We have synthesized data from 13 surveys conducted by the Commonwealth Fund to assess Canadians' perceptions of health system functioning, comparing these with the views of residents of Australia, the United Kingdom and the United States. Although similar questions were asked across all surveys, the sample populations differed across the surveys (providers, sicker consumers, "ordinary" consumers). We have focused particularly on access barriers, both financial and wait times.

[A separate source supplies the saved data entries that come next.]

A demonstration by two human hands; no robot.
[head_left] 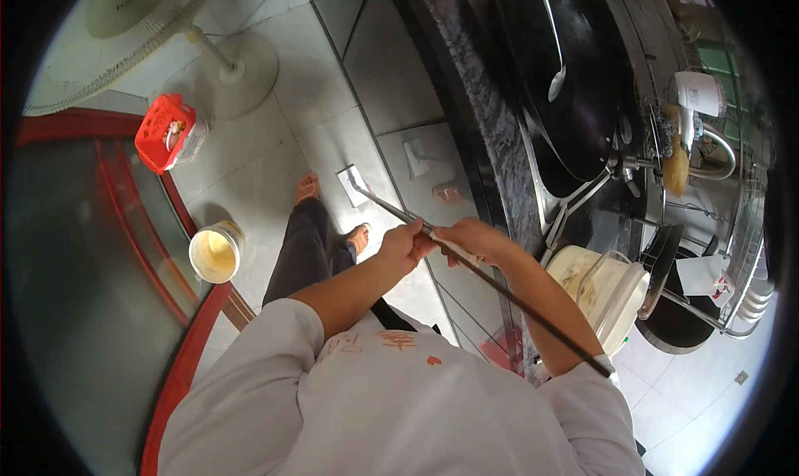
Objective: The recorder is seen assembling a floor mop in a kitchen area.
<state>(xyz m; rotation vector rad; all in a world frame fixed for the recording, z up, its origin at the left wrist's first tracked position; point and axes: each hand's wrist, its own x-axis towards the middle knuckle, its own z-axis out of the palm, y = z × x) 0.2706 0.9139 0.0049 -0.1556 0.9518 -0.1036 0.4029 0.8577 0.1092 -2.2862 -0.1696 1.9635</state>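
Note:
A flat mop [533, 311] with a long dark pole slants across in front of me. Its small white rectangular head [353, 188] rests on the floor tiles beside the cabinet. My left hand [405, 247] is closed around the pole, lower toward the head. Just above it, my right hand [473, 241] also grips the pole, and a pale stretch of the pole shows by its fingers. The upper end passes over my right forearm toward the sleeve.
Dark glossy cabinets under a stone counter [491, 118] run along the right. On it are a black sink [574, 68] with a ladle [558, 83] and a cream bucket [595, 297]. Left stand a fan base [237, 72], a red-rimmed bin [162, 135], a white bucket [215, 253] and a red-framed glass door [100, 251].

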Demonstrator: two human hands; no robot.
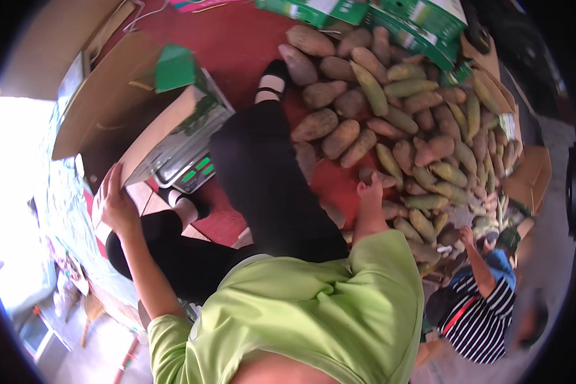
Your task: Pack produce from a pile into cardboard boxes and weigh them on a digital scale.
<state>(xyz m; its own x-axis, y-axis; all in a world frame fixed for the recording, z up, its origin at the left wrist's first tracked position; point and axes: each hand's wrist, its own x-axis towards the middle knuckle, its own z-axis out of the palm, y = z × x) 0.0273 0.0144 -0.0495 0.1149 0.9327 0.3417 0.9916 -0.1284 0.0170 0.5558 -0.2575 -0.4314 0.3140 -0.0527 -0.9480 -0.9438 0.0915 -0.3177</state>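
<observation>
An open cardboard box (166, 128) with raised flaps stands at the left, tilted in this view, its inside dark. My left hand (116, 203) grips its near edge, fingers bent over the cardboard. Beside the box's foot is a weighing scale (195, 174) with green-lit displays; the box seems to rest on it. On my right, a large heap of sweet potatoes (339, 137), reddish-brown and yellow-green, covers the floor. At the heap's near edge my right hand (371, 192) is closed round a small brownish sweet potato (379, 177).
Green printed cartons (416, 32) lie beyond the heap. A brown carton (528, 179) stands at its right. Another person in a striped top (477, 326) works at the lower right, one hand by the heap. Red sheeting (224, 38) covers the floor; clear plastic (64, 198) hangs at the left.
</observation>
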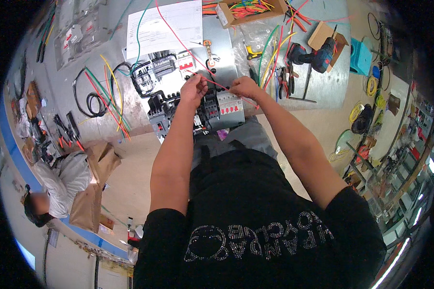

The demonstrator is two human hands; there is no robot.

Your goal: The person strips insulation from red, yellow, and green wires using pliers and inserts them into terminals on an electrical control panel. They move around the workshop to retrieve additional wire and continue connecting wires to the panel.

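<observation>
A thin red wire [218, 84] stretches between my two hands, above a mounting plate of electrical parts. My left hand [194, 90] is closed, its fingertips pinching the wire near one end. My right hand [245, 88] grips the same wire farther along, and a tail of it comes out below the fingers. Beneath them, the plate carries a row of white circuit breakers [231, 106] with red switches, a breaker with red levers [184, 63], a grey terminal block [163, 67] and black wiring [141, 79]. My wrists and forearms cover part of the plate.
Printed paper [164, 29] lies beyond the plate. To the right are a cordless drill [318, 57], pliers [287, 82] and a yellow-handled tool [251, 53]. A cardboard box of wires [250, 12] stands at the back. Loose coloured wires [108, 96] lie left; another person [65, 185] is seated there.
</observation>
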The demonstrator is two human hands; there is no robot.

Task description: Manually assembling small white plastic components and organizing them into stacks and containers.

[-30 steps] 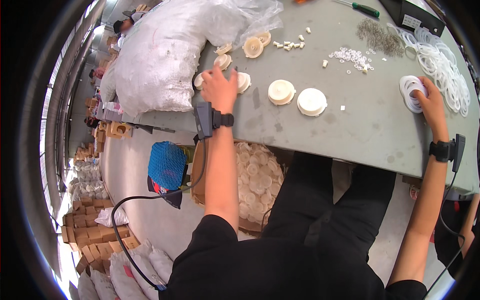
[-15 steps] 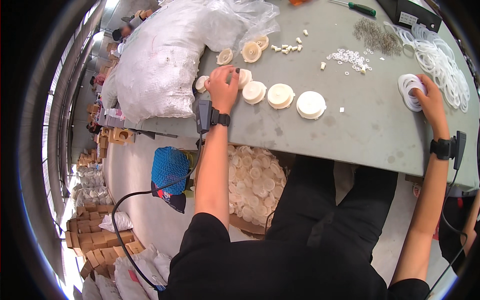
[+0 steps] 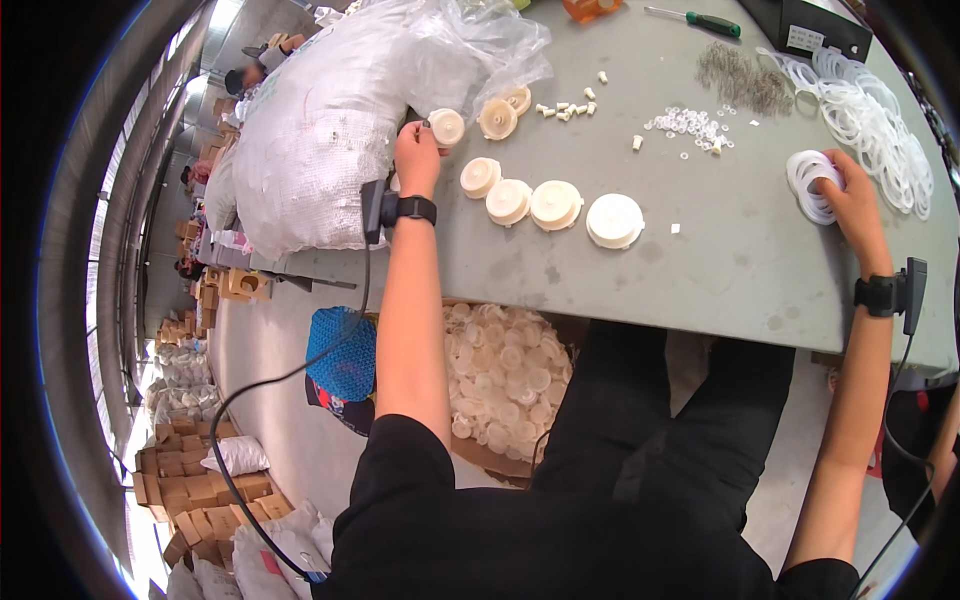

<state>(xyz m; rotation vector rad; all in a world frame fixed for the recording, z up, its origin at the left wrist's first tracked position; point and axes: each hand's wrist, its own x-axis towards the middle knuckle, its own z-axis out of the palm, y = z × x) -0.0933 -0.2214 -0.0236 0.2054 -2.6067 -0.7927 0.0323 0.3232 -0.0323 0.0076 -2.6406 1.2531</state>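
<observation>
Beside the big white sack, my left hand is closed on a round cream plastic cap, gripping it by the edge. Part of another pale cap shows behind that wrist. A row of similar caps lies face down on the table, to the right of my left hand. Two upturned caps overlap just beyond it. At the right, the fingers of my right hand are wrapped round a bunch of white rubber rings, resting on the table.
The white woven sack fills the table's left end. Small plugs, tiny white washers, springs, more rings and a green-handled screwdriver lie farther back. Below the table edge stands a box of translucent discs.
My left hand has picked up the cap and drawn slightly left and away from the row. My right hand stays on the rings. The view has shifted a little.
</observation>
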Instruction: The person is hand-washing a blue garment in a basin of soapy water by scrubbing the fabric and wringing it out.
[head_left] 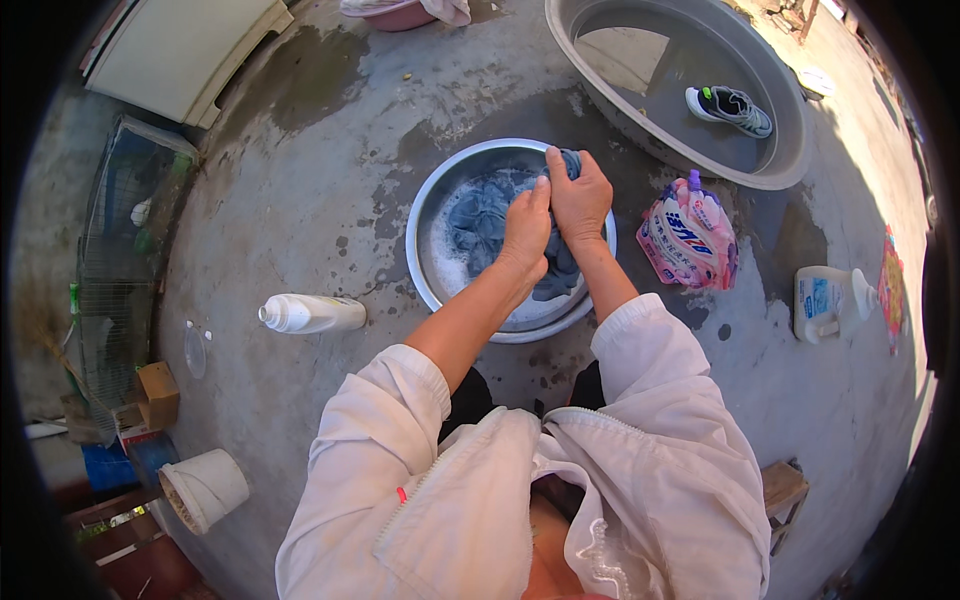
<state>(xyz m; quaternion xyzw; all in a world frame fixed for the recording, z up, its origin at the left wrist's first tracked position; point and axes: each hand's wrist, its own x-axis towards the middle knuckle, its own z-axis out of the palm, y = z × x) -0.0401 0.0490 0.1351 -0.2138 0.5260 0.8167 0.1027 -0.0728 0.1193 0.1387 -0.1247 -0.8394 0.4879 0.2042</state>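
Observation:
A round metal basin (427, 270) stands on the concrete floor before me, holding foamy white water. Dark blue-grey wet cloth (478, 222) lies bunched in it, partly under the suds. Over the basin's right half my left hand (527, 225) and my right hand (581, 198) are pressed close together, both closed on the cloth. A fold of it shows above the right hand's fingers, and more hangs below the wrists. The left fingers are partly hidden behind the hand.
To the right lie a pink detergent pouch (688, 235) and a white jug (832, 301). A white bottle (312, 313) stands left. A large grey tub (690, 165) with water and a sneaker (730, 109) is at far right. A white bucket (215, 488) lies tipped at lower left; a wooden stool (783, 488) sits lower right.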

The results are reported as the views of "Canadians." But the Canadian healthcare system is managed differently in different provinces, to the extent that it has been described as a "set of centralized provincial systems" (DiMatteo 2009). The published data do not distinguish the Canadian results by province and so it is not possible, from this data source, to compare provincial variation in perceptions. However, given the differences among the provinces in spending levels and organizational arrangements, it is reasonable to assume that there is provincial variation and thus Canadians' experience of healthcare as reported here might be affected by the size of the samples in different provinces (larger provinces will predominate).

When asked to describe their views of needed change in the health system, more than half the Canadian respondents to these international surveys over the last decade answered that "there are some good things in our healthcare system, but fundamental changes are needed to make it work better." Canadian responses were, in that sense, similar to those from respondents in Australia, the United Kingdom and the United States. However, a significant but increasing minority of Canadian respondents thought that "on the whole, the system works pretty well and only minor changes are necessary to make it work better."

A response that "fundamental changes are needed" gives little guidance about the direction of change. Are respondents suggesting, as some commentators have proposed, that there should be a greater level of private funding in the Canadian health system? Or is that an anathema? Unfortunately, the data source used here does not allow us to tease out the "whys" in detail. But we can use the surveys to identify where the health system seems to be failing Canadians (at least, relative to people in other countries).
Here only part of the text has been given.